Flexible marketing strategy to move sales in Villa Lucca. In view of the subdued residential market sentiment, Hysan Development, together with its JV partner HKR International, has adopted a flexible pricing strategy to boost sales. The consortium has leased out available units while offering tenants an option to buy. As a result, over 60 houses and apartments were sold or leased in 2023, representing c.23% of the total units. In FY23, a loss of HK$23m was booked from this joint venture project. 

Lee Gardens Shanghai seeing progress. Enhancement work at the office tower of Lee Gardens Shanghai was completed in 2023, with tenants starting to move in in 1Q23. Commitment rate reached c.30%, with another 30-40% under negotiation.
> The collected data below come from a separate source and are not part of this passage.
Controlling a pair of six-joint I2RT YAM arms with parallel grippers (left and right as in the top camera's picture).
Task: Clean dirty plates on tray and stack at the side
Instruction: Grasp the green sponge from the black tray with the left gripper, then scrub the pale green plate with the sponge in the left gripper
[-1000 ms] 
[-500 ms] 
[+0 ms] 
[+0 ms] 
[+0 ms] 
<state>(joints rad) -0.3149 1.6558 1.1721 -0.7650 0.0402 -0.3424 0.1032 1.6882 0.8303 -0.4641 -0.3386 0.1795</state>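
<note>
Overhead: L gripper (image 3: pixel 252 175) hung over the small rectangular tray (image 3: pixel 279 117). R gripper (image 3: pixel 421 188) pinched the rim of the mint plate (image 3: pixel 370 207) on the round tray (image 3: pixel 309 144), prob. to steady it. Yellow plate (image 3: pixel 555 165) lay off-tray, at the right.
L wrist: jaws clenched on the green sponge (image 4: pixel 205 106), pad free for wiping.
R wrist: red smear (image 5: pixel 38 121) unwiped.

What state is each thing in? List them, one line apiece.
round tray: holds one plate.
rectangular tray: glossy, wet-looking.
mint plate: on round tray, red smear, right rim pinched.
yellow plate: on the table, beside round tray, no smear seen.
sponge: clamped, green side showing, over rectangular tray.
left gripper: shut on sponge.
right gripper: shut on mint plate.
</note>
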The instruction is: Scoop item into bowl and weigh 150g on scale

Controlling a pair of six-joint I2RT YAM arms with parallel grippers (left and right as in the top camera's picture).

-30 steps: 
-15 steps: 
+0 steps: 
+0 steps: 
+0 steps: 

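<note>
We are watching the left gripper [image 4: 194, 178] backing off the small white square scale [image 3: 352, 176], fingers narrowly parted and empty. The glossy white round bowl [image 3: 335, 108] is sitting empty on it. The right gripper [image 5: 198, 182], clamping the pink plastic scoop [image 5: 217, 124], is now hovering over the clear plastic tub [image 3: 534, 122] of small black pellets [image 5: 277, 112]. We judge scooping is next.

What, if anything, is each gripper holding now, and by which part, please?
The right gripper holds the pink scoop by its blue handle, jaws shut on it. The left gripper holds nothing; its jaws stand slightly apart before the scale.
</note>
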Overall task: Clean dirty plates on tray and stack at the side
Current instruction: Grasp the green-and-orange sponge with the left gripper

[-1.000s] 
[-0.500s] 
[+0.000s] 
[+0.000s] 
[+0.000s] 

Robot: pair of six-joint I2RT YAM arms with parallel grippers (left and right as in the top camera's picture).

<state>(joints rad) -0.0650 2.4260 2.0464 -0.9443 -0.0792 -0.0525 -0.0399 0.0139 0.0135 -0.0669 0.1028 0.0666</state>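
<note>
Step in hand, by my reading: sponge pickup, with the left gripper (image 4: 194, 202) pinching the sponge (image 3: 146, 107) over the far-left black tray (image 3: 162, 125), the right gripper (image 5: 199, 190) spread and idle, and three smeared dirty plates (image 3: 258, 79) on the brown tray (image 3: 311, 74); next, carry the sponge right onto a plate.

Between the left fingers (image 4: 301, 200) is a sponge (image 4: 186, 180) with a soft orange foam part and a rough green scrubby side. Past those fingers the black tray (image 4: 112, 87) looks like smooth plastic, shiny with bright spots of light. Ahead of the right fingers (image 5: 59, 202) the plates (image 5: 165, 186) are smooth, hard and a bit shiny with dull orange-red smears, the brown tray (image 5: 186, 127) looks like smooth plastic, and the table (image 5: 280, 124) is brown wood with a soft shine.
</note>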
Renovation work at the retail portion is scheduled to complete in 2024, with the first tenant expected to move in during 1H24. 

No significant near-term refinancing needs. Net debt rose mildly to HK$21.7bn as of Dec-23 from Jun-23’s HK$21.2bn, mainly due to capex incurred for the portfolio rejuvenation and Caroline Hill Road project. This represented c.32.3% of its shareholders’ fund (Jun-23: 30.8%). Hysan Development has no significant near-term refinancing need, with only HK$158m debts maturing in 2024. Hedging ratio was maintained at c.62% as of Dec-23 (Jun-23: 61%).

Negatives priced in, uplift from portfolio rejuvenation to bode well for near term earnings outlook. The stock is trading at a 79% discount to our current assessed NAV, >2SD below its 10-year average of 55%. We believe further share price correction is limited given its cheap valuation. Hysan Development should see higher rental earnings led by growing contribution from the retail portfolio, despite negative reversionary growth from the office portfolio. The rejuvenation should solidify its leading position as a prime shopping destination within the precinct, and hence, augur well for its long-term rental growth. Maintain BUY with TP of HK$17.16. This is premised on target discount of 72% (1.5SD below its 10-year average) to our Dec-24 NAV estimate.